Forty-nine years ago today an outspoken leader and epic civil rights advocate, Dr. Martin Luther King, Jr., was unfortunately assassinated in Memphis, Tennessee. At the time of his death Dr. King was only 39. Dr. King and his influences, philosophies, and persuasions played a monumental and critically important role in fighting for the rights of others and his political contributions cannot be understated. However, did you know that Dr. King had another great affinity? That was jazz music. That’s right. And, as part of our remembrance of this great leader we thought we would share with you excepts from Dr. King’s Opening Address at the 1964 Berlin Jazz Festival. There, Dr. King began by saying this:
“God has wrought many things out of oppression. He has endowed his creatures with the capacity to create—and from this capacity has flowed the sweet songs of sorrow and joy that have allowed man to cope with his environment and many different situations. Jazz speaks for life. The Blues tell the story of life’s difficulties, and if you think for a moment, you will realize that they take the hardest realities of life and put them into music, only to come out with some new hope or sense of triumph. This is triumphant music.”

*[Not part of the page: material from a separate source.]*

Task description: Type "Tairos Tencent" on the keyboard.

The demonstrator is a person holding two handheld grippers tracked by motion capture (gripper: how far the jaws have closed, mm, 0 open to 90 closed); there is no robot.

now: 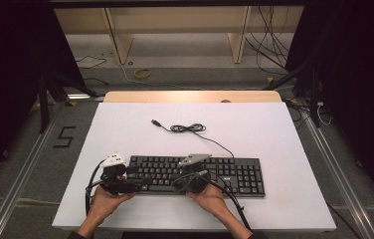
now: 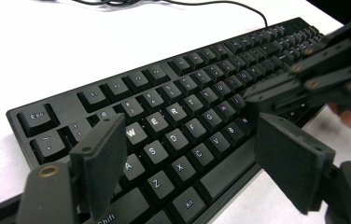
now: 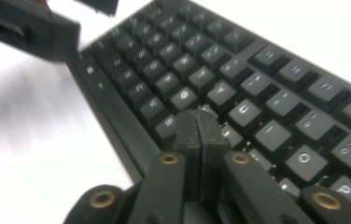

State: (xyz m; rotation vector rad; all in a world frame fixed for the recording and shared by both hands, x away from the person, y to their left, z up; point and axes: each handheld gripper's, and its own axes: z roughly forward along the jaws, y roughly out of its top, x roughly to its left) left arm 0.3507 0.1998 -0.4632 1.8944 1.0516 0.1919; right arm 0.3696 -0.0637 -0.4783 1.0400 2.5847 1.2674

Dr. King would go on to add this:
“Modern jazz has continued in this tradition, singing the songs of a more complicated urban existence. When life itself offers no order and meaning, the musician creates an order and meaning from the sounds of the earth which flow through his instrument. It is no wonder that so much of the search for identity among American Negroes was championed by Jazz musicians. Long before the modern essayists and scholars wrote of racial identity as a problem for a multiracial world, musicians were returning to their roots to affirm that which was stirring within their souls.”
Finally, Dr. King had this to say:
“Much of the power of our Freedom Movement in the United States has come from this music. It has strengthened us with its sweet rhythms when courage began to fail. It has calmed us with its rich harmonies when spirits were down. And now, Jazz is exported to the world. For in the particular struggle of the Negro in America there is something akin to the universal struggle of modern man. Everybody has the Blues. Everybody longs for meaning. Everybody needs to love and be loved. Everybody needs to clap hands and be happy. Everybody longs for faith. In music, especially this broad category called Jazz, there is a stepping stone towards all of these.”
Dr. King’s words, although spoken some 53 years ago, still ring true today. Indeed, Dr. King was an innovator, a thinker, and he was certainly ahead of his time. He will never be forgotten.